§ **WHAT NEEDS TO BE DONE**:
Beginning with the line that has "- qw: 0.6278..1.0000", reproduce each remaining line of the data exactly, down to and including the last.

(DATASET SECTION Opens)

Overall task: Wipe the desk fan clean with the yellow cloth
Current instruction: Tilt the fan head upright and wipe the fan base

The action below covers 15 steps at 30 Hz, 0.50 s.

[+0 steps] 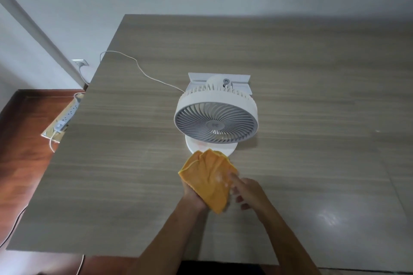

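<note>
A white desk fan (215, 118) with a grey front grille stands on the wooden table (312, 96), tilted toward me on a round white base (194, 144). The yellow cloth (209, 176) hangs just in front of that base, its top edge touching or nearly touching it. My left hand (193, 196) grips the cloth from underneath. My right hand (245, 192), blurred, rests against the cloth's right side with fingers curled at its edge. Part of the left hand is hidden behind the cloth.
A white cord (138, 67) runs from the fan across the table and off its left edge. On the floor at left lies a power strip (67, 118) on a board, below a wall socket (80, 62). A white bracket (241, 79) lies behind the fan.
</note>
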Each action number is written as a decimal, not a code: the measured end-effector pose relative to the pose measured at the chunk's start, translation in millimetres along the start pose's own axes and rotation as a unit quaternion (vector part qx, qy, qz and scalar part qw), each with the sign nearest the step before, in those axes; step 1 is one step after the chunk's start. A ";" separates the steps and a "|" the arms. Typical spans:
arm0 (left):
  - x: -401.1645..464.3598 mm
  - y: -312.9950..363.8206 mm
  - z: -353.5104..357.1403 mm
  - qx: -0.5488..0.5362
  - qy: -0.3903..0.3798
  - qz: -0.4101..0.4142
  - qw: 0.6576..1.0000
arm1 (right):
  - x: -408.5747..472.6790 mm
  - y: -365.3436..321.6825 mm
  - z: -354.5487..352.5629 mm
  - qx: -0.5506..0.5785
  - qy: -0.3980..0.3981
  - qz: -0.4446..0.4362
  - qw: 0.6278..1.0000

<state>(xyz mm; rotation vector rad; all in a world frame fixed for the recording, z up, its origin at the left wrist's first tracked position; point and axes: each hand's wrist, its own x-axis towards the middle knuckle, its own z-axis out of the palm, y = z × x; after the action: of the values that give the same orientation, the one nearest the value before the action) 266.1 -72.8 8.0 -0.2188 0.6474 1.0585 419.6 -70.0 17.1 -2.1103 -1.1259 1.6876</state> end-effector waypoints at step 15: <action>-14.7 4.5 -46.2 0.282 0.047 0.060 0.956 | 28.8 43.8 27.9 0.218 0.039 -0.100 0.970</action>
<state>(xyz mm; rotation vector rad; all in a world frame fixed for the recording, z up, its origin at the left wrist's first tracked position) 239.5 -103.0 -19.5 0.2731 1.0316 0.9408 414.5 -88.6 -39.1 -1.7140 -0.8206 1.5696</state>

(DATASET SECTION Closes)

§ **EXERCISE ANSWER**:
  - qw: 0.6278..1.0000

<state>(xyz mm; rotation vector rad; all in a world frame fixed for the recording, z up, its origin at the left wrist's first tracked position; point and axes: each hand's wrist, its own x-axis towards the middle knuckle, its own z-axis out of the palm, y = z × x; after the action: of the values that give the same orientation, the one nearest the value before the action) 266.1 -72.8 8.0 -0.2188 0.6474 1.0585 419.6 -70.0 17.1 -2.1103 -1.1259 1.6876</state> end-effector waypoints at step 15: <action>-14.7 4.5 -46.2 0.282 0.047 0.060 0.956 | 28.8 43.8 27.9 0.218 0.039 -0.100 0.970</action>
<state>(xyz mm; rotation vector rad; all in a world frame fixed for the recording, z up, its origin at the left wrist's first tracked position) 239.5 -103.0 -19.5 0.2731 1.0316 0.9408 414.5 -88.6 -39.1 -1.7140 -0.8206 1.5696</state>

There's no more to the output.